» Task description:
Please copy every line below that contains the string "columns".

» Stored items from a collection:
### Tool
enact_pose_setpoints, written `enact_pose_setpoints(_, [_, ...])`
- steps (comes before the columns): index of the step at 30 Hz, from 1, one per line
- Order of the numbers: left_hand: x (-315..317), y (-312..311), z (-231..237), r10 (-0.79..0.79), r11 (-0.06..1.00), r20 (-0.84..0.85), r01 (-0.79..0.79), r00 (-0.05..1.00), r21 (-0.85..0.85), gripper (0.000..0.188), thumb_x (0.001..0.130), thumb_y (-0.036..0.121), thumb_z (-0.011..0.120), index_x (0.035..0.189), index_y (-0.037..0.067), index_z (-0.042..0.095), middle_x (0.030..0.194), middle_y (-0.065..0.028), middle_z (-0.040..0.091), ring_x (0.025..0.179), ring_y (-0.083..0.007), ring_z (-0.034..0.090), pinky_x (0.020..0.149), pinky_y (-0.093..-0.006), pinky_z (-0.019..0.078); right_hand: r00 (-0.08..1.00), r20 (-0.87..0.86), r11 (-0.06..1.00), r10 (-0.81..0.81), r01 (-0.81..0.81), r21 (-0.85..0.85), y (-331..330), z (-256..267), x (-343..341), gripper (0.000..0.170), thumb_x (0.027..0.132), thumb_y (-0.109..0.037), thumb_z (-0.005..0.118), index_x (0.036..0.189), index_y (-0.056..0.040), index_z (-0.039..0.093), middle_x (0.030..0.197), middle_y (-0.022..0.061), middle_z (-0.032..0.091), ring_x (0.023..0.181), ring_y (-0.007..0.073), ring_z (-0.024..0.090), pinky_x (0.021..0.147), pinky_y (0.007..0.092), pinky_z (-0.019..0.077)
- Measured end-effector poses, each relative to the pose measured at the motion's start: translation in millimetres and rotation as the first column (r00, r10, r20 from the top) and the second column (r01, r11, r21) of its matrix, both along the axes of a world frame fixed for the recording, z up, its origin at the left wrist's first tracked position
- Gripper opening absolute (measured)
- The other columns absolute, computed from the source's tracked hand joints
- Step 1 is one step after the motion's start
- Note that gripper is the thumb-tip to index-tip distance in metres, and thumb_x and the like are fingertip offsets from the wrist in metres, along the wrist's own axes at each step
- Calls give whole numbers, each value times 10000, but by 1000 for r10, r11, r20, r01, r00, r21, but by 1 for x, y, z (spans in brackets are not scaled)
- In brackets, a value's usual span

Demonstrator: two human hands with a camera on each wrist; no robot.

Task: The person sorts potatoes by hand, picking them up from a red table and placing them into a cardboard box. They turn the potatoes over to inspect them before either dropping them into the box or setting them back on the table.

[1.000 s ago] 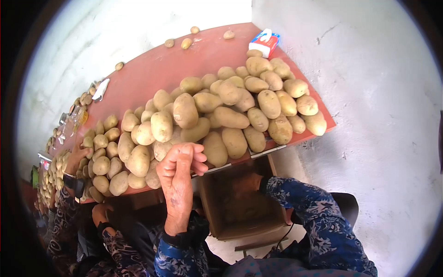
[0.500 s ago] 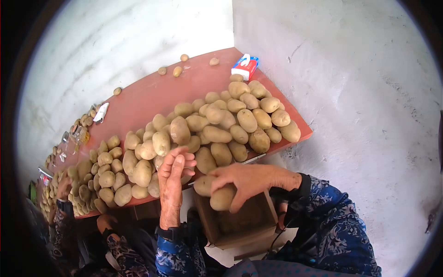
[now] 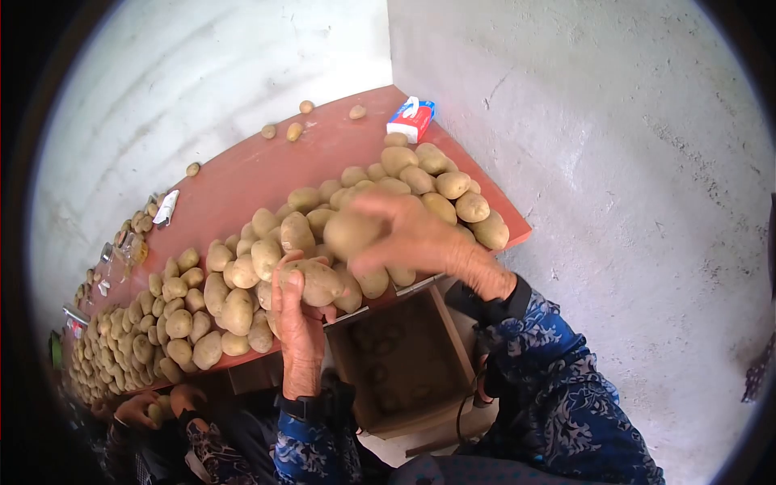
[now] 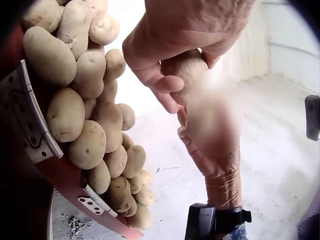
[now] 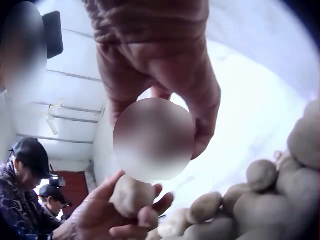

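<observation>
My left hand (image 3: pixel 299 335) has gained an oval tan potato (image 3: pixel 314 281), fingers curled round it. My right hand (image 3: pixel 432 238) pinches a second potato (image 3: pixel 349 234); both are occupied.

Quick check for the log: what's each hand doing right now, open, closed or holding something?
Left hand: fingers curled round an oblong tan potato.
Right hand: gripping a light-brown potato, blurred in the head view.

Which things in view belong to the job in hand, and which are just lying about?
Likely the job:
left hand, holding potato
right hand, holding second potato
potato heap
open box

Probably lying about:
tissue pack
white wrapper
</observation>
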State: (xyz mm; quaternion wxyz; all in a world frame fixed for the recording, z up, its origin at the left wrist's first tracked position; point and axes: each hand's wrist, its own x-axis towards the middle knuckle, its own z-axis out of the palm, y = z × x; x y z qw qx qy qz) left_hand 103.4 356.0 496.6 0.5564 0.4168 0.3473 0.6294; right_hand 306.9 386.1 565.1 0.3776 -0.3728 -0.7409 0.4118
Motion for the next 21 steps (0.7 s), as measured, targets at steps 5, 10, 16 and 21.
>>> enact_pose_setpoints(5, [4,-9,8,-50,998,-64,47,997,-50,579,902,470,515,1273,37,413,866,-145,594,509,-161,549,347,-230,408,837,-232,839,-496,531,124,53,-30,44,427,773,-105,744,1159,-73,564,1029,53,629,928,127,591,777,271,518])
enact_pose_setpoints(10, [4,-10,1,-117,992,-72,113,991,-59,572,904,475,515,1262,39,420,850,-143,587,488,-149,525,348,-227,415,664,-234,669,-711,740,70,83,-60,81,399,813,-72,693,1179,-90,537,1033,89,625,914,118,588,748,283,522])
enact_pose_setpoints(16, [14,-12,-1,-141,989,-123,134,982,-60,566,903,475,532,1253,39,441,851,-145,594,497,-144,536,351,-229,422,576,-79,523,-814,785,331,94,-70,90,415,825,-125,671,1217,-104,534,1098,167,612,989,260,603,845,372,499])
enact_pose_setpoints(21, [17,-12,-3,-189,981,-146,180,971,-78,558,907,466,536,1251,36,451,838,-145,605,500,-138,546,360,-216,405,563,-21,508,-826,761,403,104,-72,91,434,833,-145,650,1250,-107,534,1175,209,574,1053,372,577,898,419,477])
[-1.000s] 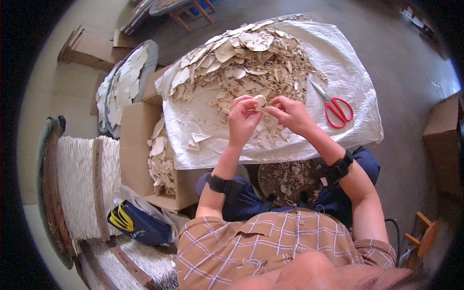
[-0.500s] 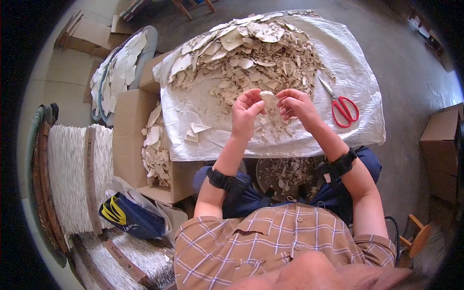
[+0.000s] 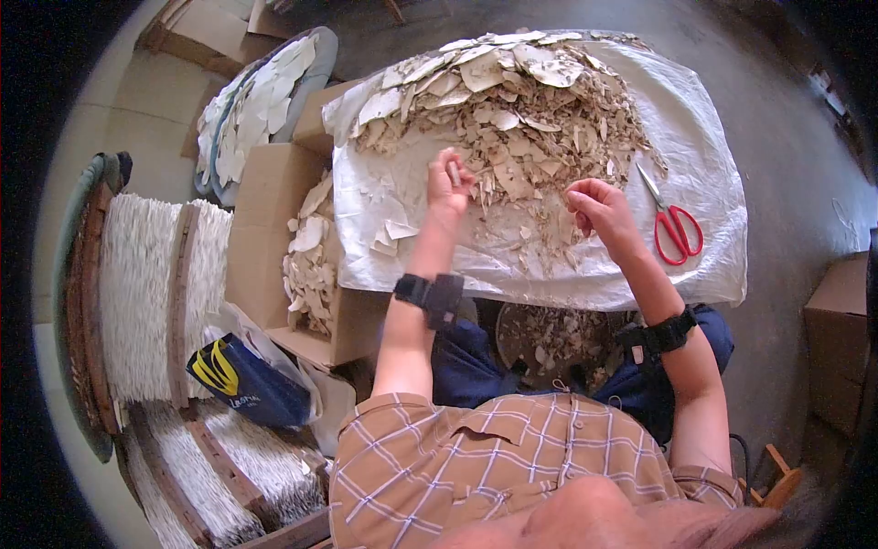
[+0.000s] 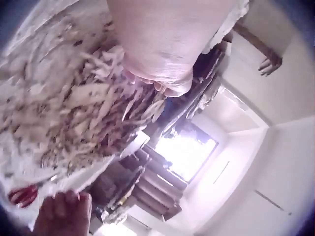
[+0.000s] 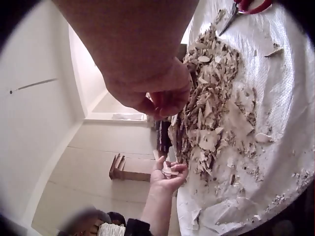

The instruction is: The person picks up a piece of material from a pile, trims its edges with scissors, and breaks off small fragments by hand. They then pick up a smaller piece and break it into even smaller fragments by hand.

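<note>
Over the left part of the white sheet, my left hand (image 3: pixel 448 188) holds a small pale flake (image 3: pixel 454 173) in its curled fingers. In the right wrist view, thin pale pieces (image 5: pixel 169 169) show between the thumb and fingers of that hand. Apart from it, my right hand (image 3: pixel 599 210) hangs over the sheet with fingers loosely bent and nothing visible in them. Beyond both hands spreads a heap of pale, broken flakes (image 3: pixel 521 169), with larger flat slices (image 3: pixel 480 71) along its far side.
Red-handled scissors (image 3: pixel 677 233) lie right of the heap on the white sheet (image 3: pixel 718 183). Left of it, a cardboard box (image 3: pixel 265 220) contains pale pieces (image 3: pixel 309 233). A dark blue bag (image 3: pixel 247 380) and stacked white slices (image 3: pixel 137 293) stand farther left. A pan of scraps (image 3: pixel 553 339) sits between the knees.
The hands were together at a round pale piece, then parted. My left hand has moved left and turned with a piece in it; my right hand has drawn away to the right.
</note>
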`<control>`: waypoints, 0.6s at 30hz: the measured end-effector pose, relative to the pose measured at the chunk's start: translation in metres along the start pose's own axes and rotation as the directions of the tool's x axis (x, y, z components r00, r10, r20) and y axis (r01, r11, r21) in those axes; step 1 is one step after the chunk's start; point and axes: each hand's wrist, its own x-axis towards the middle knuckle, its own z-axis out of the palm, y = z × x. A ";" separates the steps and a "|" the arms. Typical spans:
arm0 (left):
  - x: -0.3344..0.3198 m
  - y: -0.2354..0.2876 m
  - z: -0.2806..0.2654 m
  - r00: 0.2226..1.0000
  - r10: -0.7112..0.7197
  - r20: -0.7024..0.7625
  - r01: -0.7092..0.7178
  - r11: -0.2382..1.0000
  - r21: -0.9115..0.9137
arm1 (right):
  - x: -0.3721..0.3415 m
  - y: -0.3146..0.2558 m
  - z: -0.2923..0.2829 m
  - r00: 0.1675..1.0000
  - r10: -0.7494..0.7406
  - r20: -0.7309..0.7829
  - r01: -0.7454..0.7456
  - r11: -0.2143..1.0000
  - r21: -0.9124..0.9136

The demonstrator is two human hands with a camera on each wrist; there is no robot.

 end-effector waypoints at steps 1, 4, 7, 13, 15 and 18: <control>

» Expected answer:
- steps (comes before the columns): index of the step at 30 Hz, from 1, one per line
- The other columns absolute, computed from the source's tracked hand joints

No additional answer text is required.